THE TASK: Write out the data exactly, please, and omit the pictures.

PROVIDED DATA:
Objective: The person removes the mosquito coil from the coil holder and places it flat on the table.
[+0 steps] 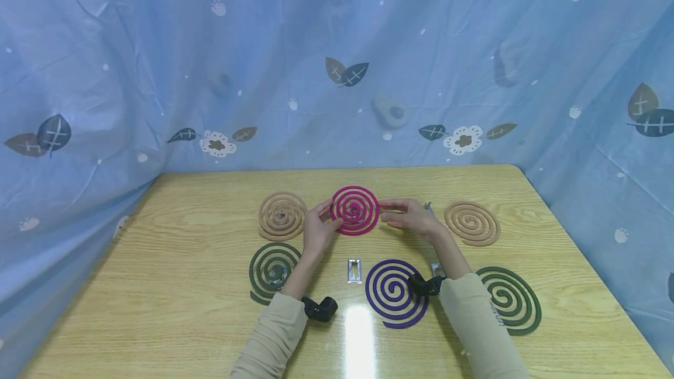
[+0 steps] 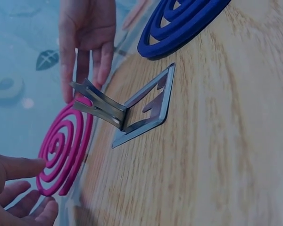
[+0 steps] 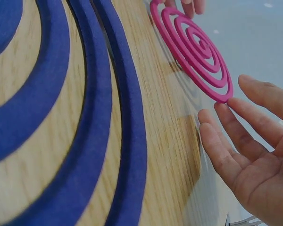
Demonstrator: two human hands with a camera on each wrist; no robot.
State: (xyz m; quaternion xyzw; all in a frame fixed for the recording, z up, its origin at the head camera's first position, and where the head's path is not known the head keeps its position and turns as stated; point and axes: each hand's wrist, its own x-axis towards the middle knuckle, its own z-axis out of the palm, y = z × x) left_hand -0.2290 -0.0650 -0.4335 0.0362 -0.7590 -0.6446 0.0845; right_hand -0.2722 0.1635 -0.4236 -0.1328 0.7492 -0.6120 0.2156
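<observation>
A pink mosquito coil (image 1: pixel 354 209) is held over the table between both hands, overlapping a metal coil stand beneath it in the head view. My left hand (image 1: pixel 320 228) pinches its left edge, the thumb lying on top and the other fingers lower down. At the opposite edge, fingertips of my right hand (image 3: pixel 254 155) touch the rim, the fingers nearly straight and spread. A small metal coil stand (image 2: pixel 167 101) with an upright split prong lies nearer the body. Beside it is a purple-blue mosquito coil (image 1: pixel 395 289), partly behind the right wrist's camera.
Tan mosquito coils lie at left (image 1: pixel 282 237) and right (image 1: pixel 472 221). Dark green coils lie nearer, left (image 1: pixel 263 294) and right (image 1: pixel 532 309). Another metal stand (image 1: pixel 436 269) shows by the right forearm. A blue patterned curtain (image 1: pixel 295 75) hangs behind the wooden table (image 1: pixel 184 285).
</observation>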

RESPONSE:
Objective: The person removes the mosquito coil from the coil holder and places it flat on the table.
[+0 steps] 
[+0 steps] 
[+0 steps] 
Demonstrator: two human hands with a camera on each wrist; no robot.
State: (xyz m; quaternion xyzw; all in a frame fixed for the recording, z up, its origin at the head camera's first position, and where the head's path is not known the head keeps its position and turns as stated; point and axes: each hand's wrist, its own x-axis towards the middle knuckle, its own z-axis out of the palm, y = z × x) left_hand -0.2290 -0.0650 -0.4335 0.0362 -0.7590 -0.6446 0.0845; right_hand -0.2722 0.1635 -0.4236 -0.1328 0.7492 -0.6120 0.2156
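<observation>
A pink mosquito coil (image 1: pixel 354 209) is held over the table between both hands, overlapping a metal coil stand beneath it in the head view. My left hand (image 1: pixel 320 228) pinches its left edge, the thumb lying on top and the other fingers lower down. At the opposite edge, fingertips of my right hand (image 3: pixel 254 155) touch the rim, the fingers nearly straight and spread. A small metal coil stand (image 2: pixel 167 101) with an upright split prong lies nearer the body. Beside it is a purple-blue mosquito coil (image 1: pixel 395 289), partly behind the right wrist's camera.
Tan mosquito coils lie at left (image 1: pixel 282 237) and right (image 1: pixel 472 221). Dark green coils lie nearer, left (image 1: pixel 263 294) and right (image 1: pixel 532 309). Another metal stand (image 1: pixel 436 269) shows by the right forearm. A blue patterned curtain (image 1: pixel 295 75) hangs behind the wooden table (image 1: pixel 184 285).
</observation>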

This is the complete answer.